Mustelid Musings 2: Squirt

by June McNicholas

Well, when I wrote about 'Wispa', the weasel, in an earlier newsletter, I didn't get shouts of horror that I'd written about a mustelid other than a ferret so I'm daring to write about another mustelid that enhanced my life during my years working with the Highland Wildlife Hospital.

'Squirt' was a tiny otter cub, around 4 weeks old, taken into the Wildlife Hospital after having been found wandering, bleating in distress, near to a road by a sea-loch in the North West Highlands of Scotland. Her eyes were not yet open and she desperately needed help. What had happened to her mother or any other siblings remains a mystery, but it had been a time of incredibly bad weather so it is possible that her holt had been flooded out, leaving her stranded.

I'd like to say that Squirt got her name because she was such a pathetic little squirt when she was found. However, her name really derived from what her rear end was doing! She clearly had problems! Luckily, the Highland Wildlife Hospital were well experienced with feeding baby otters and her problems soon abated with the right milk formula.

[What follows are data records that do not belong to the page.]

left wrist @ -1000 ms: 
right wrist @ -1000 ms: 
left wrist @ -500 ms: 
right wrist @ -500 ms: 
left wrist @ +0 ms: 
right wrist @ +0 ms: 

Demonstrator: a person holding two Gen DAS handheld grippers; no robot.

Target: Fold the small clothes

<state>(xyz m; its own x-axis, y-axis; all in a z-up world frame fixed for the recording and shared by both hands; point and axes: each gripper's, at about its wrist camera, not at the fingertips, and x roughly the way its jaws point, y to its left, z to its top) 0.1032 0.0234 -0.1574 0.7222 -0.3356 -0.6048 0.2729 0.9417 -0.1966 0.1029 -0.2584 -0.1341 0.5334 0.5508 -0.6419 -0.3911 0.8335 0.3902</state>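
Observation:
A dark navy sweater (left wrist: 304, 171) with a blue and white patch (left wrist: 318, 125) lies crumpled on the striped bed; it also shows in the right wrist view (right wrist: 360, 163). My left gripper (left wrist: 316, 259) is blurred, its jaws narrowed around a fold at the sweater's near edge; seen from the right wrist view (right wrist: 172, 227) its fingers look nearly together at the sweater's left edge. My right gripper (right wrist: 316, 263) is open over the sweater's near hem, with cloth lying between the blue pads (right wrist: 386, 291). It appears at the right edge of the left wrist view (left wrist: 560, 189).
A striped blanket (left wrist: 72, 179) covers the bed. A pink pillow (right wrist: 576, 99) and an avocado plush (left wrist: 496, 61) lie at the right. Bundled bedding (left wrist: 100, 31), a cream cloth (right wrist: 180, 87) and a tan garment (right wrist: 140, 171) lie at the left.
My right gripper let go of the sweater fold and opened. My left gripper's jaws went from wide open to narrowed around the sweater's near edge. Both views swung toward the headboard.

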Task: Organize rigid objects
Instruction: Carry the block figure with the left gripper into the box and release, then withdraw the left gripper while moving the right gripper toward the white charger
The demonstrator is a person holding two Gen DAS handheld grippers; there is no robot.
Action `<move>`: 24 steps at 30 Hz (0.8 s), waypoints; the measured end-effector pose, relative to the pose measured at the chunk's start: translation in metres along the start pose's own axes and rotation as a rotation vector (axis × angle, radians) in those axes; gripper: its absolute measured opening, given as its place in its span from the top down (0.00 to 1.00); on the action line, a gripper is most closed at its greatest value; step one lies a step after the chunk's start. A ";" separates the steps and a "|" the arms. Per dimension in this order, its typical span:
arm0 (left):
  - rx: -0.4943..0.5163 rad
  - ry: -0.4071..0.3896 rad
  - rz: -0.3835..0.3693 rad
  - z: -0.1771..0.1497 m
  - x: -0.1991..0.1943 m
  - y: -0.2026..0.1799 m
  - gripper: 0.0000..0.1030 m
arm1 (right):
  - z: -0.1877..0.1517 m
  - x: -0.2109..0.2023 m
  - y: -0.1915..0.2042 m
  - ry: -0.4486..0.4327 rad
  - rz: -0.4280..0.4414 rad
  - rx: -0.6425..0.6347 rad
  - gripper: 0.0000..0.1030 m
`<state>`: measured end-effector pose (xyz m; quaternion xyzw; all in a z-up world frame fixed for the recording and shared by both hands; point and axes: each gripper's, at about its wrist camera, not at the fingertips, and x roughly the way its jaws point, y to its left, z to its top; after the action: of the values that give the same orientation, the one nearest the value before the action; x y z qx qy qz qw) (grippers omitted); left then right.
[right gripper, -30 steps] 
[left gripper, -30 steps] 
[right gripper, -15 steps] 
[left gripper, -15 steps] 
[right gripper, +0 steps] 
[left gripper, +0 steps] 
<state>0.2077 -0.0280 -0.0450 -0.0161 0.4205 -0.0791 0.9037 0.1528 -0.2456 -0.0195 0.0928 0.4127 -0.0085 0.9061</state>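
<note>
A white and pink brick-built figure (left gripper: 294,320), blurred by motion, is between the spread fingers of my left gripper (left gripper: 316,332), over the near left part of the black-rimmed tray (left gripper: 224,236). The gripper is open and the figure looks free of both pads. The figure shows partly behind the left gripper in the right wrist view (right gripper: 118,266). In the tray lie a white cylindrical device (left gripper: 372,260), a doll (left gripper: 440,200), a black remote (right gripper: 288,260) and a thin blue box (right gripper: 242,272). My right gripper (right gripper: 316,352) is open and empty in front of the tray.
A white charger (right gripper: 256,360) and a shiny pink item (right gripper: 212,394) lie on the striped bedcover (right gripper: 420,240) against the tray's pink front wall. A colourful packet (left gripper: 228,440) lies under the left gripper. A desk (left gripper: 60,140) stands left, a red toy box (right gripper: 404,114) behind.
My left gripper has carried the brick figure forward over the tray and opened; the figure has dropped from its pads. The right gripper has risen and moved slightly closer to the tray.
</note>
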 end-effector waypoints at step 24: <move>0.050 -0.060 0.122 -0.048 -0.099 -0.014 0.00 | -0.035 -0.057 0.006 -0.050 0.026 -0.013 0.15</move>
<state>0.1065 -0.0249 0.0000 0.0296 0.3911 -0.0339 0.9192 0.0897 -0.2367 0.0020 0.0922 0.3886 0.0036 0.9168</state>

Squirt remained at the Wildlife Hospital for several weeks during which time she grew rapidly and, like all young mustelids, was very playful. The only problem with baby otters is that they grow large! At 10 weeks she was at least treble the size of a good sized ferret hob. However, her play behaviours were similar and when she was transferred to our croft for rehabilitation we delighted in her antics. She would rush and grab our hands, running away, chuckling in delight. She loved anything she could grab and stash, whether this was paper, material, food or anything else grabbable. (You've got ferrets, you know what that means!) When she was tired of playing she would curl up on my lap or join my Beauceron dog in his basket.

For the first few months Squirt lived in the house and 'her' pool in the garden, getting used to us and the various other animal babies that were currently with us. I am probably one of the few people privileged to see a baby otter, a fox cub and a badger cub engage in friendly play, not to mention the antics of a baby goat who just wanted to jump on anything that moved.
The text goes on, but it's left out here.